▸ How to complete this task
Return every line of the listing below so that it matches the original exactly.

▸ Provided data
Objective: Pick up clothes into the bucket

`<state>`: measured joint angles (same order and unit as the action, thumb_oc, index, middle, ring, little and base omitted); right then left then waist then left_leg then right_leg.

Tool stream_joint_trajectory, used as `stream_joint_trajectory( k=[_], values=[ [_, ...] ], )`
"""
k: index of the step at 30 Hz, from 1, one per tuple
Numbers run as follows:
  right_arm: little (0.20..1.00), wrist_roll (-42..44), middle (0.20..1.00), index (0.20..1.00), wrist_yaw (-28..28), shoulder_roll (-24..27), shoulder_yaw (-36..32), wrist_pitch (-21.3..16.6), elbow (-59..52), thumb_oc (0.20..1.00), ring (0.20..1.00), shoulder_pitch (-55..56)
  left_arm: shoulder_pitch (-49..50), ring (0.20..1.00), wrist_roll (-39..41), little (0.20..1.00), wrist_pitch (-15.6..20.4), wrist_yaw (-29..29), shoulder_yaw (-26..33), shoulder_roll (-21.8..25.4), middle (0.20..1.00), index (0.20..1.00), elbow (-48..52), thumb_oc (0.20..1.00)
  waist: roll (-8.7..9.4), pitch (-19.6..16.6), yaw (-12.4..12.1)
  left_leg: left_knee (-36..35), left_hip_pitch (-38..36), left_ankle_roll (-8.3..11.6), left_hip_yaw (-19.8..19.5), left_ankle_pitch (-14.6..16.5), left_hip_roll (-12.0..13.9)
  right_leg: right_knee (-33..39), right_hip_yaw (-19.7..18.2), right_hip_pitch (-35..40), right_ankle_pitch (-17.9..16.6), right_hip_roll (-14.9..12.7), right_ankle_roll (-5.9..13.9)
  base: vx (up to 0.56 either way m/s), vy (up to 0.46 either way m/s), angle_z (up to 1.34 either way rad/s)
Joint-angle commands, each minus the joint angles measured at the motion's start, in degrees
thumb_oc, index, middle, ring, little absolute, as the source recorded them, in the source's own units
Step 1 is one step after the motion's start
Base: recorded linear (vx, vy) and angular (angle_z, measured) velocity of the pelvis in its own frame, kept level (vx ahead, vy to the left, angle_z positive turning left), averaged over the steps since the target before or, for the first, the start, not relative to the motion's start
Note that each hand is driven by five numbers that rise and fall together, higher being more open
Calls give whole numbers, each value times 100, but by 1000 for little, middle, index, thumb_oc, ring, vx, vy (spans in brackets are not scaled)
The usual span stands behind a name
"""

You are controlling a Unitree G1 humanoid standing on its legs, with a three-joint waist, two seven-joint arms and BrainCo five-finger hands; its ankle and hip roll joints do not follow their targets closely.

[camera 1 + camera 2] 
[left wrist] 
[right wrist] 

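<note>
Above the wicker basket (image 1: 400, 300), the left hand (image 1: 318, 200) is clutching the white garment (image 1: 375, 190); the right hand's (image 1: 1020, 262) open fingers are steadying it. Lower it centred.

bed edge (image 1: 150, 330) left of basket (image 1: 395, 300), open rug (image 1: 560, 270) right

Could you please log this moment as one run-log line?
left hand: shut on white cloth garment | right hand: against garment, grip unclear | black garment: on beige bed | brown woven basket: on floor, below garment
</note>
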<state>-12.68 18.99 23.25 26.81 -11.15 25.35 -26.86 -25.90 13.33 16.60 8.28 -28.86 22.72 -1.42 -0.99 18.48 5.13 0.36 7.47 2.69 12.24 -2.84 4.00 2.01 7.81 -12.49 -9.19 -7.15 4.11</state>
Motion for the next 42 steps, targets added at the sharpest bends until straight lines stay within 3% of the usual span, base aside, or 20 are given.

▸ Response to the task
Objective: Pick up clothes into the bucket

`<state>`: measured joint angles (same order and unit as the action, thumb_oc, index, middle, ring, little and base omitted); right then left then waist then left_leg then right_leg.

Tool stream_joint_trajectory, used as `stream_joint_trajectory( k=[_], values=[ [_, ...] ], )`
"""
k: index of the step at 30 Hz, from 1, one per tuple
Numbers run as follows:
  right_arm: little (0.20..1.00), wrist_roll (-42..44), middle (0.20..1.00), index (0.20..1.00), wrist_yaw (-28..28), shoulder_roll (-24..27), shoulder_yaw (-36..32), wrist_pitch (-21.3..16.6), elbow (-59..52), thumb_oc (0.20..1.00), ring (0.20..1.00), shoulder_pitch (-55..56)
  left_arm: shoulder_pitch (-49..50), ring (0.20..1.00), wrist_roll (-39..41), little (0.20..1.00), wrist_pitch (-15.6..20.4), wrist_yaw (-29..29), shoulder_yaw (-26..33), shoulder_roll (-21.8..25.4), middle (0.20..1.00), index (0.20..1.00), elbow (-48..52), thumb_oc (0.20..1.00)
  waist: roll (-8.7..9.4), pitch (-19.6..16.6), yaw (-12.4..12.1)
  left_leg: left_knee (-36..35), left_hip_pitch (-38..36), left_ankle_roll (-8.3..11.6), left_hip_yaw (-19.8..19.5), left_ankle_pitch (-14.6..16.5), left_hip_roll (-12.0..13.9)
  right_leg: right_knee (-33..39), right_hip_yaw (-19.7..18.2), right_hip_pitch (-35..40), right_ankle_pitch (-17.9..16.6), right_hip_roll (-14.9..12.7), right_ankle_roll (-5.9..13.9)
  base: vx (up to 0.56 either way m/s), vy (up to 0.46 either way m/s), angle_z (up to 1.34 either way rad/s)
Joint-angle commands, each minus the joint angles measured at the motion's start, in degrees
thumb_oc, index, middle, ring, little absolute, as the source recorded them, in the source's own units
Step 1 is one step after the motion's start
Base: recorded linear (vx, vy) and angular (angle_z, measured) velocity of the pelvis in its own frame, kept level (vx ahead, vy to the left, angle_z positive turning left), averaged over the steps since the target before or, for the first, the start, not relative to the motion's start
Note that each hand is driven by five numbers that rise and fall together, higher being more open
Calls give whole numbers, each value times 100, but by 1000 for little, middle, index, thumb_oc, ring, vx, vy (spans in brackets are not scaled)
The usual span stands behind a name
"""

You are controlling a Unitree G1 humanoid standing on its legs, with a three-joint waist, two seven-joint arms and BrainCo five-finger hands; its ankle and hip roll joints do not follow their targets closely.

[camera 1 + camera 2] 
[left wrist] 
[right wrist] 

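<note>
Above the wicker basket (image 1: 400, 300), the left hand (image 1: 318, 200) is clutching the white garment (image 1: 375, 190); the right hand's (image 1: 1020, 262) open fingers are steadying it. Lower it centred.

bed edge (image 1: 150, 330) left of basket (image 1: 395, 300), open rug (image 1: 560, 270) right

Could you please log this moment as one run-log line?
left hand: shut on white cloth garment | right hand: against garment, grip unclear | black garment: on beige bed | brown woven basket: on floor, below garment
</note>
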<state>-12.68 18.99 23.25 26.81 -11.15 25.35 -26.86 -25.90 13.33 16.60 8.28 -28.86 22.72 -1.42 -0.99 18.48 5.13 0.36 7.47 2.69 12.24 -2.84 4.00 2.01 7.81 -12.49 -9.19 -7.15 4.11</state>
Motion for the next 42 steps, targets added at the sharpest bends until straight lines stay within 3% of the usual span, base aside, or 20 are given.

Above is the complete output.